▸ **WHAT TO PRODUCE**
Produce word for word the lines of the data below running from the one that has "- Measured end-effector" to the one that has "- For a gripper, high", inclusive, and no others.

▸ **DATA**
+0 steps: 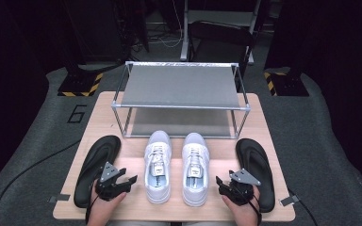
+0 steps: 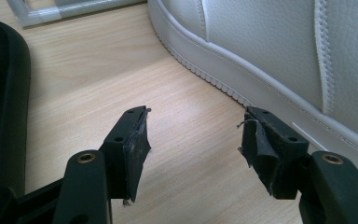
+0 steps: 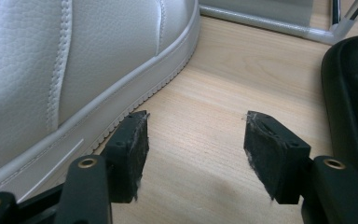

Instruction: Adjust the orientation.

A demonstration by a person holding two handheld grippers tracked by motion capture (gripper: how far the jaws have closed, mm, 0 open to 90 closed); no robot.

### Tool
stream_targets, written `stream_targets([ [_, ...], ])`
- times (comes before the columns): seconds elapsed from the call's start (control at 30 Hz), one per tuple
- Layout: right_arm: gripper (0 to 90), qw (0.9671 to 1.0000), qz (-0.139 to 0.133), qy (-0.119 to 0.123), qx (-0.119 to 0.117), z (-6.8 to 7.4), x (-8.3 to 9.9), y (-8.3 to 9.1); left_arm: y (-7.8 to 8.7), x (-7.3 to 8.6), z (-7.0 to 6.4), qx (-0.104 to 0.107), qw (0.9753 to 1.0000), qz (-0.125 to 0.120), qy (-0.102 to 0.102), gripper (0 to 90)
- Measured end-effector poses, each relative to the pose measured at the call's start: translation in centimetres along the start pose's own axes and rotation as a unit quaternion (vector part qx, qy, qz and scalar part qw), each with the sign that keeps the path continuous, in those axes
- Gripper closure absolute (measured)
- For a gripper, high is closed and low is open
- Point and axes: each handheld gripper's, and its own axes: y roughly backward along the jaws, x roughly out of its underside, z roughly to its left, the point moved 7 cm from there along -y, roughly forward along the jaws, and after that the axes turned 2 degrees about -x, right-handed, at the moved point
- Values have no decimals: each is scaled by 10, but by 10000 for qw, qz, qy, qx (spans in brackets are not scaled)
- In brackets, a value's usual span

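Left gripper (image 1: pixel 122 181): we hold it wide open, left white sneaker (image 1: pixel 158 167) just right
Right gripper (image 1: pixel 226 184): wide open, right white sneaker (image 1: pixel 195 168) just left, heel-to-toe axis toward rack (image 1: pixel 181 87)

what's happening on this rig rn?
A person holds the left gripper and right gripper, both open and empty, low over the wooden table. Each sits between a white leather sneaker and a black flip-flop sandal. The two-tier metal shoe rack behind holds nothing. Nothing is gripped yet.
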Motion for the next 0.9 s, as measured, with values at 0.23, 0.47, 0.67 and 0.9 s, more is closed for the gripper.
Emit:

▸ **REPLY**
- Measured end-effector poses, each relative to the pose measured at the call's start: translation in centimetres along the start pose's own axes and rotation as a unit quaternion (vector part qx, qy, qz and scalar part qw), each with the sign that keeps the path continuous, in those axes
- Gripper closure absolute (measured)
- For a gripper, high is closed and low is open

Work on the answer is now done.